SUV向けハイパフォーマンスコンフォートが進化。従来品は「EfficientGrip Performance SUV」。そこから優れたウェット性能と耐摩耗性能の実現をテーマに、欧州グッドイヤーで開発された。名称が長いので略称「E-GRIP 2 SUV」とも。
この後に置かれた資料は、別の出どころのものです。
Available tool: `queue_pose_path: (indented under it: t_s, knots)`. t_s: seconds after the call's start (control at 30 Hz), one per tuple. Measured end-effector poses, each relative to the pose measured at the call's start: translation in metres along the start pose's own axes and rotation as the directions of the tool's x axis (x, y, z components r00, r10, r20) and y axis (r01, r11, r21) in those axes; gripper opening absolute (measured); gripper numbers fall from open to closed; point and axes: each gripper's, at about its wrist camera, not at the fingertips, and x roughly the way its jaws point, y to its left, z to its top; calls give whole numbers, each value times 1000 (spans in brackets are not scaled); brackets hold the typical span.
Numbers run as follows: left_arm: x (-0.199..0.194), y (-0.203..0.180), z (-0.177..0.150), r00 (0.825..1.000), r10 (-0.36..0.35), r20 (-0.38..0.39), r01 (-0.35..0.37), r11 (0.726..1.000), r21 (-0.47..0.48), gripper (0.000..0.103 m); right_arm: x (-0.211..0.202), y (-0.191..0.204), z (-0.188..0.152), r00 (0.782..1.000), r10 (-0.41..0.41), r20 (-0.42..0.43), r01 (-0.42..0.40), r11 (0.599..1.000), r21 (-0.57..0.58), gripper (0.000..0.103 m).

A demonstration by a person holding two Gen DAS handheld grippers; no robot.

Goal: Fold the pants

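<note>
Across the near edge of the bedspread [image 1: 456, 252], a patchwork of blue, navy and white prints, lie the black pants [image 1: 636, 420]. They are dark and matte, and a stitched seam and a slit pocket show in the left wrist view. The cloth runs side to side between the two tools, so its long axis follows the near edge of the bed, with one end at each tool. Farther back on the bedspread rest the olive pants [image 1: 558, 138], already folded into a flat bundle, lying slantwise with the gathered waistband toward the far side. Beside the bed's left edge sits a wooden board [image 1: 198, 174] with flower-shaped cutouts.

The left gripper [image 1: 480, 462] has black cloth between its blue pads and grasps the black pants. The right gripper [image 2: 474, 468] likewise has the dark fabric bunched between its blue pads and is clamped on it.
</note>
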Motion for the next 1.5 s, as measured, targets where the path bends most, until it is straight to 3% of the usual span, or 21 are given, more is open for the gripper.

従来品「WRANGLER HP」に比較して転がり抵抗を15%低減。更にはパターンノイズ38.3%、ロードノイズ12.9%、ロングライフ性能42%、ウェットブレーキ性能6%向上など進化レベルは大きい。幅広いSUVユーザーがターゲット。
4×4
グッドイヤーの主張はオン・オフを問わず、アクティブに活動するユーザーに向けた4X4に最適なタイヤだという。見た目かなりワイルド、でも実際の括りはA/T(All Terrain)= オン・オフ対応のオールラウンドになる。
近頃流行り?のSUVに緩いオフロードタイヤを装着する、街中で見た目重視の要求にバッチリ応えられる。としつつもオンロードで快適性や静粛性を発揮、オフロードでは走破性を高めるなど性能両立を追求。
幅広の2本の縦溝が特徴。排水性をより向上させる効果、オフロードでの排泥性、トラクション効果も大いに期待できそう。オンロード用の「WRANGLER HP」に準ずる快適性と高度なハンドリングも謳われている。